_Source data_.
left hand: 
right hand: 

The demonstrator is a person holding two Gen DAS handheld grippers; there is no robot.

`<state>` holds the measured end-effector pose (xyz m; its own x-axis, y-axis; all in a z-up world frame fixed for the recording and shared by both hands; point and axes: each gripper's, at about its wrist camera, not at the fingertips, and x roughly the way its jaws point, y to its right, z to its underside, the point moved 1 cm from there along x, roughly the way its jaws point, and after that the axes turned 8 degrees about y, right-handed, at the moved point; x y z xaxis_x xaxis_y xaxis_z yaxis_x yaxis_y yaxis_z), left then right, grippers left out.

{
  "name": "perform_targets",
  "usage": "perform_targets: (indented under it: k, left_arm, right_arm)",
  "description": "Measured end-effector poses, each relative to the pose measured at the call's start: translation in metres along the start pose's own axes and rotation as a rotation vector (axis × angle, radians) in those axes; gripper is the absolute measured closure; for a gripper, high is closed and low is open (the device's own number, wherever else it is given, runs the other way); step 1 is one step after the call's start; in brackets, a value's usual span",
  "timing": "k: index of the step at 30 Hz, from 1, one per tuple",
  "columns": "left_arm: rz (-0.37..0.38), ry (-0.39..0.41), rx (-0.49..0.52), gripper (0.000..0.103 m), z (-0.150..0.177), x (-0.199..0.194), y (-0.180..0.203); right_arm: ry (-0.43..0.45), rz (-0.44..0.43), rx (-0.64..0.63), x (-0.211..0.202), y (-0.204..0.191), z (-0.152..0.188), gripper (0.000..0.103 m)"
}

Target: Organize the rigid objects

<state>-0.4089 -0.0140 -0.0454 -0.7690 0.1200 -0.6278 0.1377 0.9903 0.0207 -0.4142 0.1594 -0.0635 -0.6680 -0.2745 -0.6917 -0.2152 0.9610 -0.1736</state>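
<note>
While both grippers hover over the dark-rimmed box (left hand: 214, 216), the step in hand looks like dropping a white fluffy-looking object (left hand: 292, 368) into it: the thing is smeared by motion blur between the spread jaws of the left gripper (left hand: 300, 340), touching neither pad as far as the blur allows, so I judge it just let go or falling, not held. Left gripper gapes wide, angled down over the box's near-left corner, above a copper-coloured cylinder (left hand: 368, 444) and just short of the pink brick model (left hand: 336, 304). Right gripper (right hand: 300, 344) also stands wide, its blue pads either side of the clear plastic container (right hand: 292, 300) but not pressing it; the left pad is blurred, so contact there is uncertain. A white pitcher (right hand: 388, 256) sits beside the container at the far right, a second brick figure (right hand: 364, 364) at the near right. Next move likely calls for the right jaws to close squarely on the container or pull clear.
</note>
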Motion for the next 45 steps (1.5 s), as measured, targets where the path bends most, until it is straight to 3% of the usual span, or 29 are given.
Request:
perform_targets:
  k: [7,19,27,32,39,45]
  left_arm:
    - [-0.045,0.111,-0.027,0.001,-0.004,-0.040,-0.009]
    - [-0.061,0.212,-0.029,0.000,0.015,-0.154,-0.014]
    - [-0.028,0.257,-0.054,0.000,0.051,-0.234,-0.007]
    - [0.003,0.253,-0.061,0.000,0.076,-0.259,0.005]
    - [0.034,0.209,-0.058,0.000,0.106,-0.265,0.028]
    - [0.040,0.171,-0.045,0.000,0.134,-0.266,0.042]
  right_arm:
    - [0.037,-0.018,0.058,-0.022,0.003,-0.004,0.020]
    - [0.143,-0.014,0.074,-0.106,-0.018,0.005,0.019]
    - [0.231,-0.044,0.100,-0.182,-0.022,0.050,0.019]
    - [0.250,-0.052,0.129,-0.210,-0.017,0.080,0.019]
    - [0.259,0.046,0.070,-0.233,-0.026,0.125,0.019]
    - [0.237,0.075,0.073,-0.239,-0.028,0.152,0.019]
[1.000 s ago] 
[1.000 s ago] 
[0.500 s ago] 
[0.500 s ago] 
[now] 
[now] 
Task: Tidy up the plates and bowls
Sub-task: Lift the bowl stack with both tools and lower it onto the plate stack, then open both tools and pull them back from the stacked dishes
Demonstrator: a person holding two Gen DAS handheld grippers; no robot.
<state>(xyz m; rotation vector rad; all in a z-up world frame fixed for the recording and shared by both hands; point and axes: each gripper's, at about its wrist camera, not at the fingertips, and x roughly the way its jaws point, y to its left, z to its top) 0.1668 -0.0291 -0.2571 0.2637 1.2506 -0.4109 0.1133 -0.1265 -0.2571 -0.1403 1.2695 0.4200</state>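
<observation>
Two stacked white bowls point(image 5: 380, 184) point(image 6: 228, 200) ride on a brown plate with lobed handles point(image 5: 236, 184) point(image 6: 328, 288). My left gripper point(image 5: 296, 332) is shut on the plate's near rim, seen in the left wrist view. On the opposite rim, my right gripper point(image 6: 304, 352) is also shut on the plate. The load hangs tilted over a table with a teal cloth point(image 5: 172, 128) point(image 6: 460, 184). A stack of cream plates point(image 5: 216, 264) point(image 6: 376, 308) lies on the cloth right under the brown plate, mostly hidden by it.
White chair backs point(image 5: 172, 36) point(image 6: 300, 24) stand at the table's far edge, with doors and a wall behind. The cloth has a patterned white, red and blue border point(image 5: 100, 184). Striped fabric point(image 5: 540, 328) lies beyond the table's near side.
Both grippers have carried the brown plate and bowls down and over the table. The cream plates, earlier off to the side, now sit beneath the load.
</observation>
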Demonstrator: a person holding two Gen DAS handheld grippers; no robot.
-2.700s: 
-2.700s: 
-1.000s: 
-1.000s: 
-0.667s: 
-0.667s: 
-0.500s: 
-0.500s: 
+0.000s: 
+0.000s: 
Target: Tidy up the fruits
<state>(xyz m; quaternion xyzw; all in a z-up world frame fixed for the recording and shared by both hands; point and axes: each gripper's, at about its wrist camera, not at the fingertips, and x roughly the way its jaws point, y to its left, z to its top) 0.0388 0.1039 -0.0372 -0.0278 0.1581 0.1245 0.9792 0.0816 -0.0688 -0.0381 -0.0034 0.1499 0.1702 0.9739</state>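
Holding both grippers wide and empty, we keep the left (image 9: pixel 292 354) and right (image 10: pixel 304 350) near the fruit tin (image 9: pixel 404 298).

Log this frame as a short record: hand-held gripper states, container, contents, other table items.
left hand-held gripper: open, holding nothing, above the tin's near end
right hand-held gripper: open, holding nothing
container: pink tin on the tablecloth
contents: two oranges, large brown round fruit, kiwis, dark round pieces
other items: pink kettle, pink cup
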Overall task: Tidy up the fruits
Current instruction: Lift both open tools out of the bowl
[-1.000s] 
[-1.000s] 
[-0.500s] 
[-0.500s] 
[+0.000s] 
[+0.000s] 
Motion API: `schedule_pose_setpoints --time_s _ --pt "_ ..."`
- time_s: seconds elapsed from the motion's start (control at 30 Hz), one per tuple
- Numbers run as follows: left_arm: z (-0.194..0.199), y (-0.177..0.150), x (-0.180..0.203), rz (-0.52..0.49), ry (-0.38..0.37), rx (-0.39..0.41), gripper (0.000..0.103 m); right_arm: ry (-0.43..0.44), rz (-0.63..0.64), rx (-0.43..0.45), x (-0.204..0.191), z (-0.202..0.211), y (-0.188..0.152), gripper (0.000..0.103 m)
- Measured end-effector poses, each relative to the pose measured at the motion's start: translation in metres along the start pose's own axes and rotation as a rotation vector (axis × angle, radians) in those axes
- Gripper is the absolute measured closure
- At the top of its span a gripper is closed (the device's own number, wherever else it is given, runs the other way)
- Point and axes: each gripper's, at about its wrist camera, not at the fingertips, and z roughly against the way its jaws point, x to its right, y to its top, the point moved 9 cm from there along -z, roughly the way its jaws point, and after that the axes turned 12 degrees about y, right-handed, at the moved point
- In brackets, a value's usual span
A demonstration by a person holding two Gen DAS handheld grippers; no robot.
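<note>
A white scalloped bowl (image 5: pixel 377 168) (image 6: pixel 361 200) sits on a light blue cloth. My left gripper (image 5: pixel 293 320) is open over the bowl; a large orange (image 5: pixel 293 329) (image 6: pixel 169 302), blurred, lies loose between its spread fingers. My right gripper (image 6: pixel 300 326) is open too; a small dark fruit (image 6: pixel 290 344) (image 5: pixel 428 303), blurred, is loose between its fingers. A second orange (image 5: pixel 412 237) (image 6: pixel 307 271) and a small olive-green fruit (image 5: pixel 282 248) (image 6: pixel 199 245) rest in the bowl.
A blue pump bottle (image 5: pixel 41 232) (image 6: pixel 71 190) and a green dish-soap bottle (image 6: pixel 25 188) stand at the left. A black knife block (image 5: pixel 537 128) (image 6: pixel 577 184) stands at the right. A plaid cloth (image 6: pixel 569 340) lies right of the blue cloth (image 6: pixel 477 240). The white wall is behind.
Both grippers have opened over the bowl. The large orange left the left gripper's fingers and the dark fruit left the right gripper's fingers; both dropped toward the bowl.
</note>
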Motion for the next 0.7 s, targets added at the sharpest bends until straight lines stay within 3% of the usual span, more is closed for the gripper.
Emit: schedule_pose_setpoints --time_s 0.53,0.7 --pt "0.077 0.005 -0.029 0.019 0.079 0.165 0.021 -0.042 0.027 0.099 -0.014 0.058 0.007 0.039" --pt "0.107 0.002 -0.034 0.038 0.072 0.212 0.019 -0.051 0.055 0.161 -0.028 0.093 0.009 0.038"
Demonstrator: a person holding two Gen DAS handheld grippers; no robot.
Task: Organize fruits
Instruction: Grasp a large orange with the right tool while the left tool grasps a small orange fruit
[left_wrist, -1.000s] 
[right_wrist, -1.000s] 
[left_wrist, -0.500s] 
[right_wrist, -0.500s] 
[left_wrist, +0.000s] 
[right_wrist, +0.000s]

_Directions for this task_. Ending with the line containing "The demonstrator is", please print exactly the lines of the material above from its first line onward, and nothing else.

_Problem solution_.
left hand: 
right hand: 

The demonstrator is a person holding two Gen DAS handheld grippers; there is no robot.

Output for the exercise is complete.